For He Shall Never Be Moved;
The righteous shall be held in everlasting remembrance
A major halachic authority, was known as the 'Baal ha-Turim' after his influential magnum opus, the Arab'a Turim ("Four Columns"), which is one of the earliest systematic compilations of Jewish law and custom.
Rabbi Yaakov was taught by his famous father, the ROSH - Rabbi Asher ben Yehiel. Rabbi Yaakov was completely immersed in his studies. He had witnessed the cruelties of his non-Jewish neighbors and government officials, and only in the study of the Torah could he find comfort and peace.

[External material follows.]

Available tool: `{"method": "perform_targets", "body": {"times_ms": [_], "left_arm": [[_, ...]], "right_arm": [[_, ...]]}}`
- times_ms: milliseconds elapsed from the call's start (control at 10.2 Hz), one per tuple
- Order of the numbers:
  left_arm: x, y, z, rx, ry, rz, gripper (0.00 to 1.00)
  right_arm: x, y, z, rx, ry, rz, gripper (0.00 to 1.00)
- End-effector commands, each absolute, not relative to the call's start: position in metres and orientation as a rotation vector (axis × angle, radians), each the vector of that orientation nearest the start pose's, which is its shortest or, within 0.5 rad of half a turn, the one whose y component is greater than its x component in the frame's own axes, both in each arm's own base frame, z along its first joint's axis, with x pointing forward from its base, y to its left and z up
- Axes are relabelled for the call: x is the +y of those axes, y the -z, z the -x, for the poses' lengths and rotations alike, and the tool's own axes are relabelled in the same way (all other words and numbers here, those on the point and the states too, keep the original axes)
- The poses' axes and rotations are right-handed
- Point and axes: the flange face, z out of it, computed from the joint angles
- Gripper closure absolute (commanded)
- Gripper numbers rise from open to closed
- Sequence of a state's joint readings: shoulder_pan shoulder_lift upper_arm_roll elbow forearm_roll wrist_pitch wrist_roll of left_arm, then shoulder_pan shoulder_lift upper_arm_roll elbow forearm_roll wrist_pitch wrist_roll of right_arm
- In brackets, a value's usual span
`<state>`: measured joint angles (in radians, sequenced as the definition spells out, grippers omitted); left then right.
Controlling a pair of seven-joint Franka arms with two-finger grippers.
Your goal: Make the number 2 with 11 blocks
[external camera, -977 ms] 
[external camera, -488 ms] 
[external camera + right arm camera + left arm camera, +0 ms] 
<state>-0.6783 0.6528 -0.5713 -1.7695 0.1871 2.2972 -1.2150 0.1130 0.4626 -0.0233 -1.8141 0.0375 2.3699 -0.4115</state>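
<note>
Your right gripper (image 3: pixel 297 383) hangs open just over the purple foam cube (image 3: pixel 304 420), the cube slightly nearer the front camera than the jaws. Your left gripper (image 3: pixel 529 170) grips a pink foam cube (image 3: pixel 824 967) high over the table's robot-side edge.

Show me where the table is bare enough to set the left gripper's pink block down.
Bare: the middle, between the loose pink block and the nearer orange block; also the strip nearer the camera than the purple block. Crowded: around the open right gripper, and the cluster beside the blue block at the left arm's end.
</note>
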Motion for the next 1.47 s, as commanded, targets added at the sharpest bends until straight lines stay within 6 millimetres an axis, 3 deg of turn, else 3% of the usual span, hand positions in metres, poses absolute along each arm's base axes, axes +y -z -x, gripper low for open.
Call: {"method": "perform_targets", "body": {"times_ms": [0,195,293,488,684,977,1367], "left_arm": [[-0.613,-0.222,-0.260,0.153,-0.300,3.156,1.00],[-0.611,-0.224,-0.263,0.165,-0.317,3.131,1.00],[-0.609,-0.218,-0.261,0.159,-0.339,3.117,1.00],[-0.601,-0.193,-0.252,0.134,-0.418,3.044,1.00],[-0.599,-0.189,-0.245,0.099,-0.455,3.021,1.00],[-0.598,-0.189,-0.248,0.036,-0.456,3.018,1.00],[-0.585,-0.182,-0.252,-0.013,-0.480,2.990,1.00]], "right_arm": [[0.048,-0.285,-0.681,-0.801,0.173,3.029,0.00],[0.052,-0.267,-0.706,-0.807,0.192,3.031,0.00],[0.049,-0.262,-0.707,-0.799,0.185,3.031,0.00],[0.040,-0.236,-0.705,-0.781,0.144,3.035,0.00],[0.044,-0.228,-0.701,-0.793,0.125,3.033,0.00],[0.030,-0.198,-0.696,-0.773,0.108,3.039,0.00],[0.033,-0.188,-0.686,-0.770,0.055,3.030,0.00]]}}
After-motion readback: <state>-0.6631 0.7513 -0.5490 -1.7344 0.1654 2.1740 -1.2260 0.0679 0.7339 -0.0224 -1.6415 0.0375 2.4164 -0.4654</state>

Under the guidance of his father, Rabbi Yaakov became fully acquainted with the entire Talmud and commentaries, especially with the works of Rabbi Moshe ben Maimon (Maimonides) who lived less than a hundred years before him. He studied the Talmud discussions and decisions of the great German, French and Spanish scholars, which he was later to harmonize into his major life work.
Wishing to make it easier for his brethren to acquire knowledge of Jewish law, so that they could regulate their daily life according to the Torah, Rabbi Yaakov ben Asher decided to create a uniform code for his people.
The Turim, is methodically arranged in four parts or rows (alluding to the four rows of precious stones mounted on the high priest's breastplate of judgement):
1) Orach Chayim (way of life) dealing with the duties of the Jew at home and in the synagogue, day by day, including Shabbat and Chagim.
2) Yoreh De'ah (teacher of knowledge), furnishing instruction in things forbidden and permitted, such as all phases of dietary laws.
3) Even ha-Ezer (stone of help) encompassing the laws of marriage and family matters
4) Choshen Mishpat (breastplate of judgment), describing civil law and administration. The Biblical place name Even ha-Ezer is mentioned three times in the first book of Shmuel 4:1; 5:1; 7:12. Ezer (help) alludes to marriage in Bereishit 2:18. The name Choshen Mishpat is borrowed from Shemot 28:15.
Based on Maimonides' (RaMBaM) Mishneh Torah in both contents and language, the Tur, as the code is commonly called, became so popular that it was regarded as "the people's law book of the entire world" but unlike the RaMBaM, who simply gave a final decision without discussion, the Turim quote the views of many Poskim, (codifiers), and many customs which acquired the force of law. Eventually, it became the basis of the Shulchan Aruch, consisting likewise of four parts bearing the same titles. Designed to supply coordinated information for the average Jew, both law codes concern themselves only with laws practiced after the destruction of the Second Temple, omitting all precepts which presuppose the existence of the Temple.*
The Arab'a Turim are the standard reference books of rabbis and scholars to this very day. Their clear and simple style makes them highly popular and understandable.
Rabbi Yaakov ben Asher also wrote a commentary on the Torah, which shows his deep knowledge of the secrets of the Torah. His commentary, in abbreviated form, is generally printed together with most standard Chumashim, under the name of "Baal Haturim." It is a treasure chest of hidden meanings which he discovered in the letters and words of the holy text, through combinations, numerical additions, etc., showing the profound depth of the Torah.